Rarely can there have been a TV series so deserving of sweeping the board at the Emmys than Netflix's Adolescence. The awards - for the actors (Stephen Graham, Owen Cooper and Erin Doherty), the writing (Graham in collaboration with Jack Thorne), the direction (Philip Barantini) and the whole shebang - were more than merited.
Graham excelling as a troubled soul in a grimly gritty drama series is of course nothing new - see the This Is England trilogy, Boiling Point, Time and The Virtues. But Adolescence was a first foray into TV acting for his rookie co-star Cooper, who was only 14 at the time of filming but delivered an astonishing performance as the wayward teenage boy whose misogynistic crime sets the plot in motion. Petrified by fear when arrested in the first episode, he reappears in the third (a phenomenally tense hour in an interview room with Doherty's child psychologist) full of bravado - his mask of nonchalance slipping briefly, unable to contain his inner rage.
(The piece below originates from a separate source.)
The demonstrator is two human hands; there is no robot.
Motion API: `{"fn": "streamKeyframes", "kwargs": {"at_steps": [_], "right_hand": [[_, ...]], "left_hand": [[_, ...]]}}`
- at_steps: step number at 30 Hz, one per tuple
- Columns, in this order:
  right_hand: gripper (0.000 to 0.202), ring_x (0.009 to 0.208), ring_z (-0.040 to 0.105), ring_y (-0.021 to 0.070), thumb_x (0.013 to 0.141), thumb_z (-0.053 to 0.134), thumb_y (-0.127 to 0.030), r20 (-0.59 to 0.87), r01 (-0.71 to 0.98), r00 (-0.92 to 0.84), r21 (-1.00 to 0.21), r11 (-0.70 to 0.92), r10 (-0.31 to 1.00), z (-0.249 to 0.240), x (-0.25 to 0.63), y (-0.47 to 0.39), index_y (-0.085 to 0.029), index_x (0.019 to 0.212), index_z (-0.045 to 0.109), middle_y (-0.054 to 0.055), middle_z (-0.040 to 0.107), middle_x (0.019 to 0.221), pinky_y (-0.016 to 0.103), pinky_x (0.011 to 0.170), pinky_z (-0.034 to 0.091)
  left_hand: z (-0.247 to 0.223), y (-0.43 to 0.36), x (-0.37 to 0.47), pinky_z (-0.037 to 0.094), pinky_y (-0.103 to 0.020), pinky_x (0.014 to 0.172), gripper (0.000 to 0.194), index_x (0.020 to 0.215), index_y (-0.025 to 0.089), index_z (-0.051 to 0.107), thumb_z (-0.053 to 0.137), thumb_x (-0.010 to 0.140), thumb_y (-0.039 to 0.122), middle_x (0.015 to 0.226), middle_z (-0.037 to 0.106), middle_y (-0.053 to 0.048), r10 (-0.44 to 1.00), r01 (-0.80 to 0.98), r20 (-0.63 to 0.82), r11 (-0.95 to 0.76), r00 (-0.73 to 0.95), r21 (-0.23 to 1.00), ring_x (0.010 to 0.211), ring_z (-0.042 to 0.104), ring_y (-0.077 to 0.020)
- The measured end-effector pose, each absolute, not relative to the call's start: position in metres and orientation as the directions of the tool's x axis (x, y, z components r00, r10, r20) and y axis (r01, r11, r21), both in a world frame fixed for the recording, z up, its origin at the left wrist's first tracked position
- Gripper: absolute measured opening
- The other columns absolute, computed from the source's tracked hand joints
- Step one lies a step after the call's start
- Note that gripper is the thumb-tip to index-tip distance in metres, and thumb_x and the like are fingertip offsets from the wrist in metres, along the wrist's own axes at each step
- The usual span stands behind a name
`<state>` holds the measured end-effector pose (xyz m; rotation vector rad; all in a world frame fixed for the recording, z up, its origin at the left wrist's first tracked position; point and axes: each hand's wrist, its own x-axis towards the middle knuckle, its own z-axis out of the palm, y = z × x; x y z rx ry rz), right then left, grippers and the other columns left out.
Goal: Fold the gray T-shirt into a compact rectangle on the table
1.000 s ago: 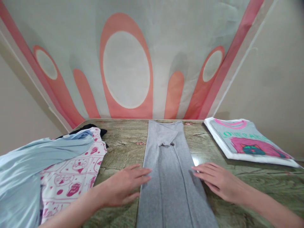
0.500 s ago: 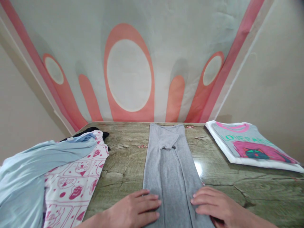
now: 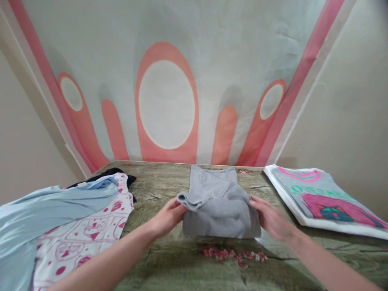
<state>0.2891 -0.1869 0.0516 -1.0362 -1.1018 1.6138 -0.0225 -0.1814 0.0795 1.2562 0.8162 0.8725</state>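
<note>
A grey T-shirt (image 3: 218, 214) lies in the middle of the table, its lower part doubled up over the part near the neckline. At its left edge, my left hand (image 3: 169, 216) pinches the fabric between thumb and fingers. My right hand (image 3: 269, 216) grips the opposite edge at about the same height. The flap between both hands is loosely rumpled, and the far end of the shirt lies flat on the wood. Some of my fingertips are hidden behind the cloth.
Folded shirts (image 3: 321, 202), the top one grey with a pink collar and a cat print, are stacked at the right. Spread-out clothes lie at the left: a light blue garment (image 3: 60, 214), a white one with pink print (image 3: 97, 226) and a black one. A patterned wall hanging (image 3: 212, 52) rises behind the wood-grain table (image 3: 169, 266).
Both hands have moved away from me, carrying the near end of the grey T-shirt up and over its far part. The flower pattern on the table in front is now uncovered.
</note>
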Motion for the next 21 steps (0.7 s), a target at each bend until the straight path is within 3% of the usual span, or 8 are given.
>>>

Aside from it being Cooper's debut, the other main talking point was the decision to film each of the four episodes in a single shot. There have been suggestions that, while technically impressive (especially the choreography required in the school setting of the second episode), it's gimmicky and show-offish. I'd disagree - as in Boiling Point, the technique serves a very particular purpose, ratcheting up the intensity by never allowing the characters to relax or the audience to blink.
As a parent, Adolescence was an extremely tough watch - tougher even than Season 4 of The Wire. Knowing that you can have so little influence in the face of other factors in terms of guiding your own child's behaviour and protecting them from harm is, frankly, terrifying - especially when you have a son about to begin navigating the choppy waters of teenagerhood.
This is partly why I wasn't so sure about the clamour to screen the series in schools - it's hardly an unambiguous cautionary tale. Not only does it focus on the family of the perpetrator rather than on the family of the victim, but it also offers no easy narratives or simple solutions. In The Virtues, Thorne and Graham at least gave some explanation for the lead character's psychological damage; in Adolescence, the situation is more nuanced and complex, with Graham's character's inability to accept or comprehend his son's subtle radicalisation and actions and his consequent feelings of helplessness likely to haunt the audience too.
But then that complexity is the reality, and it's the mark of a high-quality series that it treats its viewers as grown-ups, avoiding facile conclusions. TV can't be expected to have all the answers. What Adolescence has helped to do is to expose the nature and scale of the problem and get us asking the right questions.